* **Exercise brief**: Restate word for word every line from the top of the data below down through the line that holds "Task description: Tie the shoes".

* **Data shown**:
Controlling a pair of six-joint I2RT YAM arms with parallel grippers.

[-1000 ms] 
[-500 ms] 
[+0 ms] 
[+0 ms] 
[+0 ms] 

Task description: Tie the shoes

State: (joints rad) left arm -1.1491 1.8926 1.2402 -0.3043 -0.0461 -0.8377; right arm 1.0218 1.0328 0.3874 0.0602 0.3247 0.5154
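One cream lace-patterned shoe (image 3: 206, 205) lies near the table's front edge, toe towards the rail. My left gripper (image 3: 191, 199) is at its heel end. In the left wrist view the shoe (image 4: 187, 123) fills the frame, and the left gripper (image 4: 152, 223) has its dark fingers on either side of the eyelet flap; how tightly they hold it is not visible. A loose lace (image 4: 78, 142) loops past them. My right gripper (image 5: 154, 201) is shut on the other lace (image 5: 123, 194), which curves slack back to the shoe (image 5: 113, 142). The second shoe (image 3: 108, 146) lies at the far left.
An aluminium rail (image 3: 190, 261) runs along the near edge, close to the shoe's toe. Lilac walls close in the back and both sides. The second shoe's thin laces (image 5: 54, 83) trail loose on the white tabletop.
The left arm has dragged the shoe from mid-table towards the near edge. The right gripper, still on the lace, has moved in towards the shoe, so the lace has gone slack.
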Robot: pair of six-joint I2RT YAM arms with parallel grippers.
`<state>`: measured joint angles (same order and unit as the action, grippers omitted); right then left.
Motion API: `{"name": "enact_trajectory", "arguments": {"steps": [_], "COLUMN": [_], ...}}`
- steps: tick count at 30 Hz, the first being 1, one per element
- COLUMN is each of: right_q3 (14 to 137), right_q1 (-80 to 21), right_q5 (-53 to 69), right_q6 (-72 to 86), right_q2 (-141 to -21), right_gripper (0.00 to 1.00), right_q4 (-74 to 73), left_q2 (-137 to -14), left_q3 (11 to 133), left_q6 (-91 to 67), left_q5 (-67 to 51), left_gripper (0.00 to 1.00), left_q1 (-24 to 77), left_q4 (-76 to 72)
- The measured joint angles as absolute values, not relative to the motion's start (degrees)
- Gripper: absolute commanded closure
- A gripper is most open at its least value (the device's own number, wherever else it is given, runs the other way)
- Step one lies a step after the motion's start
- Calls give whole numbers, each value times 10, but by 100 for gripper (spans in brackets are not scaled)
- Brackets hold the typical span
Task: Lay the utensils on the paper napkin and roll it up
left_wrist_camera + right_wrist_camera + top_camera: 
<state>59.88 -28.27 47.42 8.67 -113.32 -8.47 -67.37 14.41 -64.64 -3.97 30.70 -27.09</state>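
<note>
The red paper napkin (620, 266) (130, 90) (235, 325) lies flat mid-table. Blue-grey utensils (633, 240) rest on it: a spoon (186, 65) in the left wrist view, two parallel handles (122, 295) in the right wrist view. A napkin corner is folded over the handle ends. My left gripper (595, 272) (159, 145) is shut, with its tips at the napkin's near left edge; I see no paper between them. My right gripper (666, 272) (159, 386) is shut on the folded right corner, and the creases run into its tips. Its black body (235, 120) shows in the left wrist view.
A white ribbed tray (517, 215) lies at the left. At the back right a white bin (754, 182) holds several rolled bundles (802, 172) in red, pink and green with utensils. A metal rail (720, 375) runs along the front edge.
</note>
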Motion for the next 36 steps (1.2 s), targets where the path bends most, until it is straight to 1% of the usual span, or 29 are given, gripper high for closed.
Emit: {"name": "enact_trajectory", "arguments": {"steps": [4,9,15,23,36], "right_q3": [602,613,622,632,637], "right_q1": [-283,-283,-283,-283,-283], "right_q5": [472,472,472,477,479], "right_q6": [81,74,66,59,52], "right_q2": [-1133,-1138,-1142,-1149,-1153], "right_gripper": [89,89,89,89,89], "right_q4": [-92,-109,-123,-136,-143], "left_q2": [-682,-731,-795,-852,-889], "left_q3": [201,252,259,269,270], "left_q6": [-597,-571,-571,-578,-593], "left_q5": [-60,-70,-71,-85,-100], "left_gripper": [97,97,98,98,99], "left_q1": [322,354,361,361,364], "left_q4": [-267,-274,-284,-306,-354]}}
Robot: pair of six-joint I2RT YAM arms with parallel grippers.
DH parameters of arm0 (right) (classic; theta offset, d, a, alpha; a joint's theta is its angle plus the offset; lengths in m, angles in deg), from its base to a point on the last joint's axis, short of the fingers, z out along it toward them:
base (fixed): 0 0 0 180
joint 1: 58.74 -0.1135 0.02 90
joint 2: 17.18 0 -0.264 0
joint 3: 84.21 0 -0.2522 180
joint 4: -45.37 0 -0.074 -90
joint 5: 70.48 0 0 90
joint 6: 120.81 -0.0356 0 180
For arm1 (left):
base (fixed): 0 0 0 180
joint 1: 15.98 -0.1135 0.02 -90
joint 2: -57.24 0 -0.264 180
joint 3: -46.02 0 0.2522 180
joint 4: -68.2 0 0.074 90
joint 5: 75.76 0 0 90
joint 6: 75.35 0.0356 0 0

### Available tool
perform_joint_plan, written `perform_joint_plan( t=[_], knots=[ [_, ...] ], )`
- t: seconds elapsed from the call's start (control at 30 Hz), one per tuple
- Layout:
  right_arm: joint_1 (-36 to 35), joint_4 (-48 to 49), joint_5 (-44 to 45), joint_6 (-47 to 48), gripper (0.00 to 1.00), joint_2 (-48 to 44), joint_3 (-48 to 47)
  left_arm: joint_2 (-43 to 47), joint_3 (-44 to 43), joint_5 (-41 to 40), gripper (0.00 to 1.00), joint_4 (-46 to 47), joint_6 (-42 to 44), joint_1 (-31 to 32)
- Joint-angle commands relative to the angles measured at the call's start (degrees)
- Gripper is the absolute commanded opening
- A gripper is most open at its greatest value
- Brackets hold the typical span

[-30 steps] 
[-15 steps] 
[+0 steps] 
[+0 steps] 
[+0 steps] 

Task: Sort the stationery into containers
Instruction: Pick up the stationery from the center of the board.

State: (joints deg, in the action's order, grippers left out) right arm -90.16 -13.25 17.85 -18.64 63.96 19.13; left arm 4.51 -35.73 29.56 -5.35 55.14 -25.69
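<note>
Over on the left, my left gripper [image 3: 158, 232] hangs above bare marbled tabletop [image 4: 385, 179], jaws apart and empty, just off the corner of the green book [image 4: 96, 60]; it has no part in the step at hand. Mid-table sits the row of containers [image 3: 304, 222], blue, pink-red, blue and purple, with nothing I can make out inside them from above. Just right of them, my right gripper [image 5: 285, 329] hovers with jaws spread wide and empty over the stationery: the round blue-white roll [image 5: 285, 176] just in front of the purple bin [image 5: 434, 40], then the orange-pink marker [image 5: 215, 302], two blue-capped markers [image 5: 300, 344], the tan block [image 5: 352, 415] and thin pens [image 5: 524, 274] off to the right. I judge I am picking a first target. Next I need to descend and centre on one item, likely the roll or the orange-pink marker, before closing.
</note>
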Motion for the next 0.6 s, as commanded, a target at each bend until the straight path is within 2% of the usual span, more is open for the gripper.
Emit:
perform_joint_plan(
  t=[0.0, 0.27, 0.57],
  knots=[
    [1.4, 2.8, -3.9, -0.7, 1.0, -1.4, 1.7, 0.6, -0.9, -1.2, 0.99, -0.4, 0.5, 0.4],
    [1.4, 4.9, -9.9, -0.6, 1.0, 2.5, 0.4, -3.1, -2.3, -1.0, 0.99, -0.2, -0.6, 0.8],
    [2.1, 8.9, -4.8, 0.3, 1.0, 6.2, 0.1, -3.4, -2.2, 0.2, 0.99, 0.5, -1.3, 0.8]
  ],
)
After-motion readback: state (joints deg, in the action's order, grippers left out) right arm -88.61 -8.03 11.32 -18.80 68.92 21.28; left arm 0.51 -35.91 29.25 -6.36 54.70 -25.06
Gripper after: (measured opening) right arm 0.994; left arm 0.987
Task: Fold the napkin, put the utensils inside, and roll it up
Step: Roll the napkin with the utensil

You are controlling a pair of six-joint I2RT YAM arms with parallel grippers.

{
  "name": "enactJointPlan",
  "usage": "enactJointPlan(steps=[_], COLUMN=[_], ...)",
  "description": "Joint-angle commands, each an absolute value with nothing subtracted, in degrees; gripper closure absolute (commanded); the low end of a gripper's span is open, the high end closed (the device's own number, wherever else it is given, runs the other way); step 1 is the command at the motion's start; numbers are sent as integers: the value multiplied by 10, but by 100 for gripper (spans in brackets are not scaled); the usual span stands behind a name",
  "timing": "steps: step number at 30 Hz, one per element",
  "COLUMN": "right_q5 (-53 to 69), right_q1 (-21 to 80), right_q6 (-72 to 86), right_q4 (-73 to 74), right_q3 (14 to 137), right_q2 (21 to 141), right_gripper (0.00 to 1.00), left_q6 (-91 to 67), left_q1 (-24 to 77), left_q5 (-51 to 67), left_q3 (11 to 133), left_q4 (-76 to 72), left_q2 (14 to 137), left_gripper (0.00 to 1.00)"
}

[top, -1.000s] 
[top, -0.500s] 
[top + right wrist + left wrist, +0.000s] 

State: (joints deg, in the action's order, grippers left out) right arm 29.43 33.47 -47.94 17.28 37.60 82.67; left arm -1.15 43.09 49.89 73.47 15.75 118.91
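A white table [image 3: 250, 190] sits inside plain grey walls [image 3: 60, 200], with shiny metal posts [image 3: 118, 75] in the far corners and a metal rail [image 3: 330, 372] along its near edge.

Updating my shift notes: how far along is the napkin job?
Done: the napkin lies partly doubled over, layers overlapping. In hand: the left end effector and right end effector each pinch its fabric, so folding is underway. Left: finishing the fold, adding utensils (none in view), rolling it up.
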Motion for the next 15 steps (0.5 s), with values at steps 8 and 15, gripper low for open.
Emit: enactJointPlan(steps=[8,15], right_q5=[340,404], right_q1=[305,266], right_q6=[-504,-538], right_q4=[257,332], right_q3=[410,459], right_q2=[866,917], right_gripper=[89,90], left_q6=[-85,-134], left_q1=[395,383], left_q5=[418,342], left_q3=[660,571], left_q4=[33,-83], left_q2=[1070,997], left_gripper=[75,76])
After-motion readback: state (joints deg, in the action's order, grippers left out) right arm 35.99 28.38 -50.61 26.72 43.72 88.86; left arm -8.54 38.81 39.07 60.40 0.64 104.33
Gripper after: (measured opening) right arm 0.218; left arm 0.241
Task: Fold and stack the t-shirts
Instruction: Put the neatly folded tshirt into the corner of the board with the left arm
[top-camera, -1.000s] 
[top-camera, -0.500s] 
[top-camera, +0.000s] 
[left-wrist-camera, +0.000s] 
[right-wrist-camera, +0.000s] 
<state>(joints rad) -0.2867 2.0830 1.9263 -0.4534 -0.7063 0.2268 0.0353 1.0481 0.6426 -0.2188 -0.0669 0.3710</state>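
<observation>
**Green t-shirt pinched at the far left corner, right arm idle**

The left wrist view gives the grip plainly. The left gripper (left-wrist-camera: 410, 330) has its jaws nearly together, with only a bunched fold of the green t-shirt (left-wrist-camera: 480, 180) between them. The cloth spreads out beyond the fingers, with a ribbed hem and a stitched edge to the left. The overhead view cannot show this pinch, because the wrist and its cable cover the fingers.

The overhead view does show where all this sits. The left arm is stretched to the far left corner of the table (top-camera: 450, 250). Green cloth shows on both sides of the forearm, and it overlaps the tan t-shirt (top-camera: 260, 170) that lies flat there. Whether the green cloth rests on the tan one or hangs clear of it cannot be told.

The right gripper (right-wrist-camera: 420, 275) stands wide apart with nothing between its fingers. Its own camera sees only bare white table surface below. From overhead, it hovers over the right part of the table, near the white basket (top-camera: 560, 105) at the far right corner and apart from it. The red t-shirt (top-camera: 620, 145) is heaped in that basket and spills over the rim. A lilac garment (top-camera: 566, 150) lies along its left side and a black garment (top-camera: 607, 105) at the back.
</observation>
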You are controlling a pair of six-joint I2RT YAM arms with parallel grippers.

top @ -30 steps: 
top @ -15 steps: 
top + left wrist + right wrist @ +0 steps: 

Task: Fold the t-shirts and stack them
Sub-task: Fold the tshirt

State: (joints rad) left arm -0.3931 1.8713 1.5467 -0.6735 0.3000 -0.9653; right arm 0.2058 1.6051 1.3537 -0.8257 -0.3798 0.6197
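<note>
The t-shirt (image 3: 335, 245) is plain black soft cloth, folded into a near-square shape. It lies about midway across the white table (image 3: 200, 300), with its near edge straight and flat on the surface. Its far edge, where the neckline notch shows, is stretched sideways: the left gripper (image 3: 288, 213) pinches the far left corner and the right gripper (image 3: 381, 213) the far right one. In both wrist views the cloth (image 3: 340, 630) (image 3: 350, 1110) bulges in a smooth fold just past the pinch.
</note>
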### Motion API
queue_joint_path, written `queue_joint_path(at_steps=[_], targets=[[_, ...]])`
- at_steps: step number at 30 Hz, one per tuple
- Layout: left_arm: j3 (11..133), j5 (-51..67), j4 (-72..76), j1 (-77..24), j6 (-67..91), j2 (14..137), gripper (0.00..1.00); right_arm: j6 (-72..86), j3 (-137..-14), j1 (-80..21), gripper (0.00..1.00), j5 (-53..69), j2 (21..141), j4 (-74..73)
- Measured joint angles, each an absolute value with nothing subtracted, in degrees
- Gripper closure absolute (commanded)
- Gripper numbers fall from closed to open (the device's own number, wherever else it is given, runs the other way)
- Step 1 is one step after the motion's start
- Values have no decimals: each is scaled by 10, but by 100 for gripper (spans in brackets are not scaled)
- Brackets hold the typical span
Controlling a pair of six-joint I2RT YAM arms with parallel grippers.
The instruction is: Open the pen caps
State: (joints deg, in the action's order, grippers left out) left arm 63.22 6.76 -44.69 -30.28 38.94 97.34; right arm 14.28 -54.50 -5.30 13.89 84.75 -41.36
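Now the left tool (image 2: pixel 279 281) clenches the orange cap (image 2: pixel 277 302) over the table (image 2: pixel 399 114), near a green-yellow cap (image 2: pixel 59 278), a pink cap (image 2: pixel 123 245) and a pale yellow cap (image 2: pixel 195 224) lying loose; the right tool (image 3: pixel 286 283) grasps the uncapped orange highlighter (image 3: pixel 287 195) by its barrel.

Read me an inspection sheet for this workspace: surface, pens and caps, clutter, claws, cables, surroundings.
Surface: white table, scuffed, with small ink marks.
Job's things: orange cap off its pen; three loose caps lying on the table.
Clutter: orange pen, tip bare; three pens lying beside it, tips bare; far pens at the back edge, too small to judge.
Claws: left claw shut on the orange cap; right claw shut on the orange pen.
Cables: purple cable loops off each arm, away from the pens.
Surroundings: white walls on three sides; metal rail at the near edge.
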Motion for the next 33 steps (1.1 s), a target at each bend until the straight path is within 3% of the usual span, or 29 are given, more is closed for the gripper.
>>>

* **Finished task**:
Controlling a pair of six-joint I2RT YAM arms with parallel grippers.

[-1000 ms] 
[-500 ms] 
[+0 ms] 
[+0 ms] 
[+0 ms] 

Task description: Tie the shoes

This output contains the complete answer.